The house was filled with creaks and groans as though it missed the noise and was trying to make some of its own. Sadie moved around those sounds, finding her place between one creak and the next, lost in the way time seemed to drip slowly and pool at her feet, begging to be stepped in. But she kept her feet dry and refused to listen to the ever more insistent chiming of the grandfather clock. It had stayed mostly silent since Gigi’s death but now every day grew bolder. From rooster crows for vigilance and magpie chatter for luck to a crow’s caw, which made Sadie shiver because it meant time was running out, and even the clock knew it.

She ignored the screen door as it creaked open, and ignored Florence as her mother took the chair next to her, pulling out a long, brown cigarette.
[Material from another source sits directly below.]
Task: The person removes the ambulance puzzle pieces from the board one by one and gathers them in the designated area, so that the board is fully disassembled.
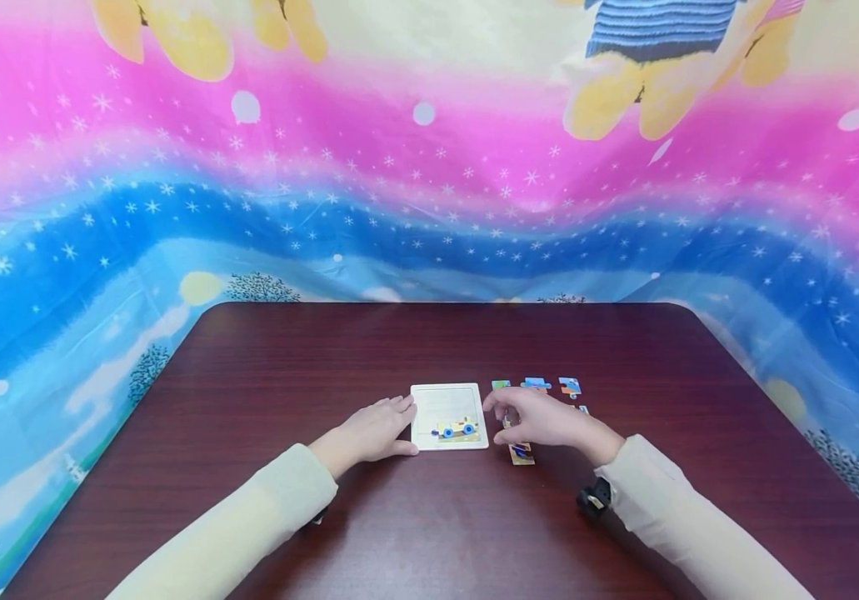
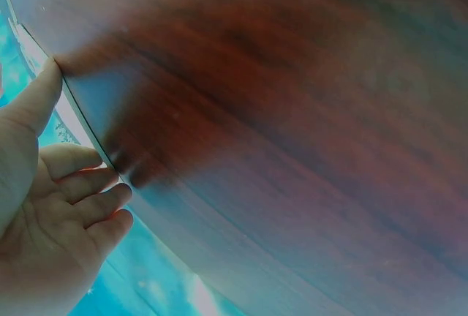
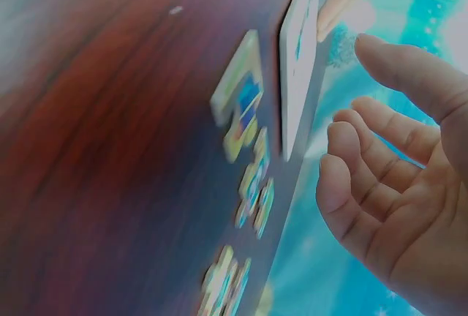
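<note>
A white, square puzzle tray lies on the table, with joined pieces picturing a yellow vehicle with blue wheels in its lower right part. At the tray's left edge my left hand rests with thumb and fingertips spread along the rim. My right hand hovers just right of the tray, over loose jigsaw pieces. In the right wrist view its fingers bend loosely and hold nothing. The nearest jigsaw piece lies on the table beside the tray; the right hand partly hides other pieces in the head view.
Several loose pieces, among them a green one, a blue one and a corner one, lie right of the tray. The dark wooden table ends at a patterned cloth behind it.
</note>
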### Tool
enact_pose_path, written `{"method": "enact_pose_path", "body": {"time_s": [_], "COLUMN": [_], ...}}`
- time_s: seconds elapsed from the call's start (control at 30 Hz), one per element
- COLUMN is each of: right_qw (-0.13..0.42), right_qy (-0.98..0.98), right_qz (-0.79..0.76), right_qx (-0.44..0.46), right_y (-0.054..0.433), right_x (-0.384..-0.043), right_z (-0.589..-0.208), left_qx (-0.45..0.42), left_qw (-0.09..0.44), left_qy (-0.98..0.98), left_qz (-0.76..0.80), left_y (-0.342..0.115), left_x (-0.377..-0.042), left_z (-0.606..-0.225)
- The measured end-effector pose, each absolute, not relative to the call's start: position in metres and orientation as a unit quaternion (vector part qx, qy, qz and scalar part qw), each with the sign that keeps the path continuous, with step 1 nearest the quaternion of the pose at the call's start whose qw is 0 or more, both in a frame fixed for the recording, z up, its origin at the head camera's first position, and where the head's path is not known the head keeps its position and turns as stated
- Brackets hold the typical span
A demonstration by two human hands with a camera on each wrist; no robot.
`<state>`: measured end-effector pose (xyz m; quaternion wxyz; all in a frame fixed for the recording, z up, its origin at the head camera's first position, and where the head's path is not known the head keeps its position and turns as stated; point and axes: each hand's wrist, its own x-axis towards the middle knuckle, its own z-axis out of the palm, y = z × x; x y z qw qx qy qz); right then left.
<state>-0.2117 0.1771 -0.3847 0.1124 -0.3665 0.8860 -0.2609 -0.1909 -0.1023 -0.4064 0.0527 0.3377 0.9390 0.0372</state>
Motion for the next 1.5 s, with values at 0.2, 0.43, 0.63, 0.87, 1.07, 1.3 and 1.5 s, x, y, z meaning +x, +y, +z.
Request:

Like the one the ghost was holding, Sadie thought. Or the spirit. Or whatever it was.

“I didn’t know you smoked,” Sadie said, and her voice was scratchy from disuse.

“Bad habit left over from the old days. I started because it reminded me of Mom. I don’t do it often, and only when Sage is asleep. But …” She shrugged and lit her cigarette. “How are you doing?” she asked on an exhale.

Sadie gave her own shrug and watched the plume of smoke curl and dissipate, leaving the smell of sweet clove and tobacco.

“Listen, is there anything I can do for you, honey? I hate to see you like this.”

Her mother’s voice grated. Sadie wanted silence. Ached for it. When she didn’t answer, her mother continued.

“I know you’re worried. But nothing is going to happen to your brother. We’re going to figure this out.”

“How?” Sadie demanded, finally speaking. “How exactly are we going to figure it out?” Panic was making her chest tight, her rage boil to the surface like a cauldron full of bubbling potion, thick and acrid and threatening to spill over.

“I don’t know yet,” Florence answered.

“You seem to have an answer for everything. And yet this is all your fault in the first place! If you hadn’t gotten together with Julian, none of this would have happened. Gigi wouldn’t have been forced to tie the darkness to herself, and she wouldn’t have gotten cancer, and she wouldn’t have died.”